Retype the whole listing below precisely.

◇ ◇ ◇ ◇ ◇

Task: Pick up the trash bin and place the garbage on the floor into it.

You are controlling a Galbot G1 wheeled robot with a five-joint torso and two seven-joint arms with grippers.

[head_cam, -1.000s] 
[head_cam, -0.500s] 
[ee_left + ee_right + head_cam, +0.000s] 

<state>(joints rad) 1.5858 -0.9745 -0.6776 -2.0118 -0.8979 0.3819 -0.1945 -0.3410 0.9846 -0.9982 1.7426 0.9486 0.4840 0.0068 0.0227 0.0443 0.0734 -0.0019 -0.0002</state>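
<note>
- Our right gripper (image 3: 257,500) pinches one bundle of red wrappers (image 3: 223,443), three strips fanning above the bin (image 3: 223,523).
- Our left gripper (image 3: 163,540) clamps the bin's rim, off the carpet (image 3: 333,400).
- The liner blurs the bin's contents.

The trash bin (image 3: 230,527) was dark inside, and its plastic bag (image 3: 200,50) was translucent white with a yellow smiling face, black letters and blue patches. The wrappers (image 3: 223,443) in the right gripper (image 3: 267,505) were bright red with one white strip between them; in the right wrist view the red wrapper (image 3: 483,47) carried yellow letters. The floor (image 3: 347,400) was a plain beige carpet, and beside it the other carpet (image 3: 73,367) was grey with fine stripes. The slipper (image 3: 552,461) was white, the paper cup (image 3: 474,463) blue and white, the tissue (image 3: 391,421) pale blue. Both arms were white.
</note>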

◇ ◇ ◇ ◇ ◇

REPLY »
Task: Pick up the trash bin and place the garbage on the floor into it.

You are controlling a Galbot G1 wheeled robot with a five-joint torso and two seven-joint arms with grippers.

[head_cam, -1.000s] 
[head_cam, -0.500s] 
[ee_left + ee_right + head_cam, +0.000s] 

<state>(joints rad) 1.5858 -0.9745 -0.6776 -2.0118 -0.8979 0.3819 -0.1945 -0.3410 0.9846 -0.9982 1.7426 0.9486 0.4840 0.0068 0.0227 0.0443 0.0734 -0.0019 -0.0002</state>
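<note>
- Our right gripper (image 3: 257,500) pinches one bundle of red wrappers (image 3: 223,443), three strips fanning above the bin (image 3: 223,523).
- Our left gripper (image 3: 163,540) clamps the bin's rim, off the carpet (image 3: 333,400).
- The liner blurs the bin's contents.

The trash bin (image 3: 230,527) was dark inside, and its plastic bag (image 3: 200,50) was translucent white with a yellow smiling face, black letters and blue patches. The wrappers (image 3: 223,443) in the right gripper (image 3: 267,505) were bright red with one white strip between them; in the right wrist view the red wrapper (image 3: 483,47) carried yellow letters. The floor (image 3: 347,400) was a plain beige carpet, and beside it the other carpet (image 3: 73,367) was grey with fine stripes. The slipper (image 3: 552,461) was white, the paper cup (image 3: 474,463) blue and white, the tissue (image 3: 391,421) pale blue. Both arms were white.
</note>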

Work on this exercise has been completed.